THE PROBLEM
Retype the whole listing exactly.

INFORMATION PROVIDED
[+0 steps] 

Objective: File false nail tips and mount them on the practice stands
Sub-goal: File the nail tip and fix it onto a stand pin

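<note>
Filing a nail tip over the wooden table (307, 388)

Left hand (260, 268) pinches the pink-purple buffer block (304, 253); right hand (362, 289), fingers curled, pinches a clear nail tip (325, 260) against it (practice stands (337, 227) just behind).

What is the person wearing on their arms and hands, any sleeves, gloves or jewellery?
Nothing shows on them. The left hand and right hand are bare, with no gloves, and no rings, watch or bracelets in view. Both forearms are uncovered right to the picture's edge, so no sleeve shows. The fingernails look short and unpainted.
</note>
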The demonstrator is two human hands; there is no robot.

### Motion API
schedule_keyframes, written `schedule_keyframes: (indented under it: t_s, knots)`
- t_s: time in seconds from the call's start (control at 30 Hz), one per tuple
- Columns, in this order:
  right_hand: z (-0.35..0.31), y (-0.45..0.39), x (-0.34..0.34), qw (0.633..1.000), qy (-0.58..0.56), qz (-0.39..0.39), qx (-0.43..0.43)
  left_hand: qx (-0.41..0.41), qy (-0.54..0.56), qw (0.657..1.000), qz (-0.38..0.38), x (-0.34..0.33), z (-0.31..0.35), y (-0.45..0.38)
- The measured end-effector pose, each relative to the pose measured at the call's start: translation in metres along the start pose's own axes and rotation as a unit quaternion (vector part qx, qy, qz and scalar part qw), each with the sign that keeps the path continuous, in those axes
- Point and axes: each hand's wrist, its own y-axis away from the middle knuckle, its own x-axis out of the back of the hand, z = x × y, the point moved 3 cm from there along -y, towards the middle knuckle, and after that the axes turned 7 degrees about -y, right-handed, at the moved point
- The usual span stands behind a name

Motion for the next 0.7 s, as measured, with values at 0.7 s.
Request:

REPLY
[+0 steps] 

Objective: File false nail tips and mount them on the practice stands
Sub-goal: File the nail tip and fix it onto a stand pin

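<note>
Filing a nail tip over the wooden table (307, 388)

Left hand (260, 268) pinches the pink-purple buffer block (304, 253); right hand (362, 289), fingers curled, pinches a clear nail tip (325, 260) against it (practice stands (337, 227) just behind).

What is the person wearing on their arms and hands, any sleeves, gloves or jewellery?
Nothing shows on them. The left hand and right hand are bare, with no gloves, and no rings, watch or bracelets in view. Both forearms are uncovered right to the picture's edge, so no sleeve shows. The fingernails look short and unpainted.
</note>
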The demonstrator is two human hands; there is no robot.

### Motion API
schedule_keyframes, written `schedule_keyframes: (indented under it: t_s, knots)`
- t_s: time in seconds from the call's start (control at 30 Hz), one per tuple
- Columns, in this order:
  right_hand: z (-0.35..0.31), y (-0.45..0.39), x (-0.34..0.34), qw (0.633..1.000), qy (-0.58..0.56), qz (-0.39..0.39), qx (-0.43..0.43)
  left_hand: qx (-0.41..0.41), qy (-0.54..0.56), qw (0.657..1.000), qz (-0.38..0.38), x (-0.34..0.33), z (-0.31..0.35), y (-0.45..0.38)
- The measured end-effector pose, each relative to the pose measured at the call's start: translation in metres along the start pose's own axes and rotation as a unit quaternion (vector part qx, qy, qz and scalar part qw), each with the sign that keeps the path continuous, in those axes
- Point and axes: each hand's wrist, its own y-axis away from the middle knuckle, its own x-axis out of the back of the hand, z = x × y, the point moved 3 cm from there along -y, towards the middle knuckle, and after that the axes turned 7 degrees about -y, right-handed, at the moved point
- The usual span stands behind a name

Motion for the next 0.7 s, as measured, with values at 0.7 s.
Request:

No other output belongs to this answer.